Answered Prayers by Truman Capote (Unfinished last novel by Truman Capote, whose title famously derives from a quote by Saint Teresa of Ávila: “Answered prayers cause more tears than those that remain unanswered.”)
Although Capote signed the contract for this work in 1966 and did not die until nearly 20 years later (1984) he was never able to sustain progress in this major project, which he claimed would be comparable to Proust’s In Search of Lost Time. He did, however, manage to wring an enviable amount of money out of his failure: the first contract for Answered Prayers was good for a $25,000 advance; a subsequent 1969 contract netted the author $750,000 (close to $5 million in 2016 dollars); later, a 1980 agreement would have delivered the author $1 million more if he managed to complete the book by 1981. Three chapters of the book were published in Esquire in the 1970s, and there was a posthumous 1987 edition of the incomplete text.
The Owl in Daylight by Philip K. Dick (Unfinished final project by Philip K. Dick.)

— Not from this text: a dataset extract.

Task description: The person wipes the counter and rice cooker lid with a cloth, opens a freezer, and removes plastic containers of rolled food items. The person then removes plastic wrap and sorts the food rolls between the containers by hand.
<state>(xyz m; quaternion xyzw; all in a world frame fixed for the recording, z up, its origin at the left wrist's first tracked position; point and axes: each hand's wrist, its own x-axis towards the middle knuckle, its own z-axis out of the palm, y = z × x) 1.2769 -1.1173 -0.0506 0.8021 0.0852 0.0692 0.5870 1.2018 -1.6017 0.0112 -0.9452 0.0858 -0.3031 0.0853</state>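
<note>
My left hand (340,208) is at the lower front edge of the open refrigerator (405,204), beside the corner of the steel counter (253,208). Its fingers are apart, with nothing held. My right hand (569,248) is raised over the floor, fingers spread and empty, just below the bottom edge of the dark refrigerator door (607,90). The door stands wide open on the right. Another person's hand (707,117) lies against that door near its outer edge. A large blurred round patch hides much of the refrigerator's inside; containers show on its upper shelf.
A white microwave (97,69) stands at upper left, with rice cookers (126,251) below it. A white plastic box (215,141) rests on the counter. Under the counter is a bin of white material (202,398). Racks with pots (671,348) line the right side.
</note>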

According to some reports, Dick claimed Daylight as his Finnegans Wake; other (perhaps corresponding) reports say that this book would have combined ideas of Beethoven as humanity’s most incandescent genius with visions of heaven as a bath of lights. Others have argued that the correct source for this book was Dante’s Divine Comedy, or that the story was to have involved ideas of a quantum leap in human evolution that would bring about new concepts of reality. Plot summaries abound, generally involving higher life-forms and/or godlike beings, and the little that can be said about Owl has been gleaned from hearsay and some letters Dick wrote. To add to the confusion, at one point the author’s former wife published a version of the book that she claimed reflected her understanding of the project, but it has since been removed from circulation. Supposedly, the title is a reference to our inability to understand, our blindness.